What you need to do: Please show each line of the listing where "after" is present.
----------
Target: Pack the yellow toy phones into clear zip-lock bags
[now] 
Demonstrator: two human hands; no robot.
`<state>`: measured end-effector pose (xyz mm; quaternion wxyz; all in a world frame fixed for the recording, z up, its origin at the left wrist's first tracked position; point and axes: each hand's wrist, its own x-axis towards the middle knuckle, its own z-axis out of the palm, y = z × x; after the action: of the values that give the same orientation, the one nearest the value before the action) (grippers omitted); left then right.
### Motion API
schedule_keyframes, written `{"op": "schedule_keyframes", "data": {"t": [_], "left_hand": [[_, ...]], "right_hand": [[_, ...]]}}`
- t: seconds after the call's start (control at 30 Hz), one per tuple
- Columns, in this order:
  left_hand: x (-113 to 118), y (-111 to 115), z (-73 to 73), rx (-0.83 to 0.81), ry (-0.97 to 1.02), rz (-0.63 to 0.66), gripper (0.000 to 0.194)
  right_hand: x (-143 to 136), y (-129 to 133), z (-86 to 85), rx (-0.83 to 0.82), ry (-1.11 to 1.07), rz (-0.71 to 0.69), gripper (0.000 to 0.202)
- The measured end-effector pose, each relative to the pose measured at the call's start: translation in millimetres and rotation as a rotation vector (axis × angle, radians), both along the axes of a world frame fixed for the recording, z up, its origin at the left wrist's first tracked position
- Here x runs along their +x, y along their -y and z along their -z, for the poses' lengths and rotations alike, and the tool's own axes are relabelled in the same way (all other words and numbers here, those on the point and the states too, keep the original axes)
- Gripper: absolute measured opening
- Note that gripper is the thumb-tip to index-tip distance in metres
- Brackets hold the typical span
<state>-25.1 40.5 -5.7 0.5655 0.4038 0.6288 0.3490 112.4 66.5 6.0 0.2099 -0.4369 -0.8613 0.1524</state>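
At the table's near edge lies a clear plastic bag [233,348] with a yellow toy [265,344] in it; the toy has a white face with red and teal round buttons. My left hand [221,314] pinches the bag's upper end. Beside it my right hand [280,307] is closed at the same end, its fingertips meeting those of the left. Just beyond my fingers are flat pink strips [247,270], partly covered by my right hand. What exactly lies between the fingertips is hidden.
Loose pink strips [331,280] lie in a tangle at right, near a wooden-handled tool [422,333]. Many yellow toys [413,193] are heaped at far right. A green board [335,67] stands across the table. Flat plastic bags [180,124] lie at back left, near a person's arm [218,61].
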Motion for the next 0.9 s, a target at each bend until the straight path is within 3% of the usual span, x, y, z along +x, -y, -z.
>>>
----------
Solved problem:
`<state>`: measured end-effector pose (xyz mm; quaternion wxyz; all in a world frame fixed for the recording, z up, its origin at the left wrist's first tracked position; point and axes: each hand's wrist, its own x-axis towards the middle knuckle, its own z-axis out of the palm, y = z × x; after the action: of the values that give the same orientation, the one nearest the value before the action) (grippers omitted); left then right.
- t: seconds after the call's start (control at 30 Hz), one per tuple

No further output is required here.